Among Christians in the United States, Cerullo’s name was little recognized, especially until recent years. Even in San Diego—headquarters of Morris Cerullo World Evangelism (MCWE) since its 1960 founding—residents, when questioned, seem to know little about their home town’s faith-healing evangelist.
But recent shifts may bring MCWE greater visibility in the U.S. In 1970, in response to one of a number of self-professed personal messages from God, the stocky five-foot, seven-inch evangelist felt led to a greater North American emphasis. MCWE increased its number of meetings in the U.S. and Canada; at least 15 are scheduled this year.

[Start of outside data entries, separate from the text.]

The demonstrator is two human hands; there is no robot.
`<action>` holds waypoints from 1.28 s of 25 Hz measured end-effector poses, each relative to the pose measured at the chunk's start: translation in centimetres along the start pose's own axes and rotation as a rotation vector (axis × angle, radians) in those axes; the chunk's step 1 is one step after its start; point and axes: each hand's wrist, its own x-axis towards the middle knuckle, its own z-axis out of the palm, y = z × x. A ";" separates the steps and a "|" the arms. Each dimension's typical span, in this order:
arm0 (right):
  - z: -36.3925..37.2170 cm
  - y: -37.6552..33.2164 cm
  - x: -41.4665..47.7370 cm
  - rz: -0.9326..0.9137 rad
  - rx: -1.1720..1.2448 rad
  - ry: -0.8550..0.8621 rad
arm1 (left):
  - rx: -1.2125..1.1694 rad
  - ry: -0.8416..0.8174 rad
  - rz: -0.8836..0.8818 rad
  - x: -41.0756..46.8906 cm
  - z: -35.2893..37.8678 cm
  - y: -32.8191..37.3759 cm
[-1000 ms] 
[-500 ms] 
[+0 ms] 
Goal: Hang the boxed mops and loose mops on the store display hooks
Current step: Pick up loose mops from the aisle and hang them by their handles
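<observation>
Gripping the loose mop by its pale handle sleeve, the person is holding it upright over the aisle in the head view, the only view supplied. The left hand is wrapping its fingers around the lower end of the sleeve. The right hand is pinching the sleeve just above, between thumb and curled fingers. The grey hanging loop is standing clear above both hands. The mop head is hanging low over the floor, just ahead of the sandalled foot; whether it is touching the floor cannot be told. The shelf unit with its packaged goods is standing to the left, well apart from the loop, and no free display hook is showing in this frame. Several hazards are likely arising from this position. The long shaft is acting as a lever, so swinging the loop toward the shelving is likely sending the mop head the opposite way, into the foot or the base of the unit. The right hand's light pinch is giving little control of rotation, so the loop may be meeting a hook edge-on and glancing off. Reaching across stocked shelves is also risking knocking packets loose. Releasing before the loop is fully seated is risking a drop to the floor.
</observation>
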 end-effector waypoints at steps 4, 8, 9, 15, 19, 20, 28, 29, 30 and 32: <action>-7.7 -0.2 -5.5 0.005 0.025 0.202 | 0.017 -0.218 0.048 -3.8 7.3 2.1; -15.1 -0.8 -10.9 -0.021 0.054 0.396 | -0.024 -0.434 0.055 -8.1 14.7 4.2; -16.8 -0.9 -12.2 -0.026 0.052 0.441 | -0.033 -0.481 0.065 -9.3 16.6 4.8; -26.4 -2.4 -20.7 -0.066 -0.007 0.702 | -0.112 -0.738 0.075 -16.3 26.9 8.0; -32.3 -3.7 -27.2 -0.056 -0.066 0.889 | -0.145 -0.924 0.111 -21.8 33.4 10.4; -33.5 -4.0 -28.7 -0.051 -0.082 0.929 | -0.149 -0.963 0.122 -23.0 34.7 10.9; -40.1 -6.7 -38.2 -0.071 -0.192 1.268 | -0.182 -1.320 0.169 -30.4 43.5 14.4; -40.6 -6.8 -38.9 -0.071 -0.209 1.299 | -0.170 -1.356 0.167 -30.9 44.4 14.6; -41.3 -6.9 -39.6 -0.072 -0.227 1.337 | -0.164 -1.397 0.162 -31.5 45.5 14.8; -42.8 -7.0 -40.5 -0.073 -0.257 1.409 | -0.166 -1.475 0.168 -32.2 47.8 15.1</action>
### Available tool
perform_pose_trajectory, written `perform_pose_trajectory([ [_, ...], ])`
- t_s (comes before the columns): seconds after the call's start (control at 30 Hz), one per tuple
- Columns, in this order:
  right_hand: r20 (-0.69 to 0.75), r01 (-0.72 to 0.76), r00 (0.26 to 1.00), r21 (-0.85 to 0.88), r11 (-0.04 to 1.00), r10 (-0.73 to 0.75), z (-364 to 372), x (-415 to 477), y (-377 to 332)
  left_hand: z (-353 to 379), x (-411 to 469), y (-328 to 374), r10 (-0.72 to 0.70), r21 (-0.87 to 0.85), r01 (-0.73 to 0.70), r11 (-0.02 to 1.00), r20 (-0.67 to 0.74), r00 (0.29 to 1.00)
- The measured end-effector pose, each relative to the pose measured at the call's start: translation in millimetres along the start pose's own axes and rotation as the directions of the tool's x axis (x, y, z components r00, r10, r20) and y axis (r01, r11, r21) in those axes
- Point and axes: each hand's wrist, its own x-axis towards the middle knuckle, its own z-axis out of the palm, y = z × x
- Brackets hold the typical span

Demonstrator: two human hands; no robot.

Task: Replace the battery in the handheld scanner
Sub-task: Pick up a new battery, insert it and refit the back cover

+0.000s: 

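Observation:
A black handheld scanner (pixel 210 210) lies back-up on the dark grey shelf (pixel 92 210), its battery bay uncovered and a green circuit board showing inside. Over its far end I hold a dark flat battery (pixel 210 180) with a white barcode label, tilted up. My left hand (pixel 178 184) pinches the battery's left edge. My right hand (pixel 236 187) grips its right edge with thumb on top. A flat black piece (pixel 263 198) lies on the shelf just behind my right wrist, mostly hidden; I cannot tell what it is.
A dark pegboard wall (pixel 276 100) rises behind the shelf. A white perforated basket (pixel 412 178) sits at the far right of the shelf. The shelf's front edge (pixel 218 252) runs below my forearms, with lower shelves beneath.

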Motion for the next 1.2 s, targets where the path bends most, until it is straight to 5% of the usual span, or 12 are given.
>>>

Trademarks of Cerullo’s meetings are: healings, with on-the-spot testimonials of their validity; clapping and exuberant worship; attenders anointed with oil; and a concluding salvation altar call. In the U.S., local church support for Cerullo is mostly Pentecostal and charismatic, although he frequently makes interdenominational appeals and says Roman Catholics and ethnic peoples are among his strongest supporters.
Cerullo says his organization now takes in $10 million annually—no paltry amount, considering that many evangelicals say they’ve never heard of him.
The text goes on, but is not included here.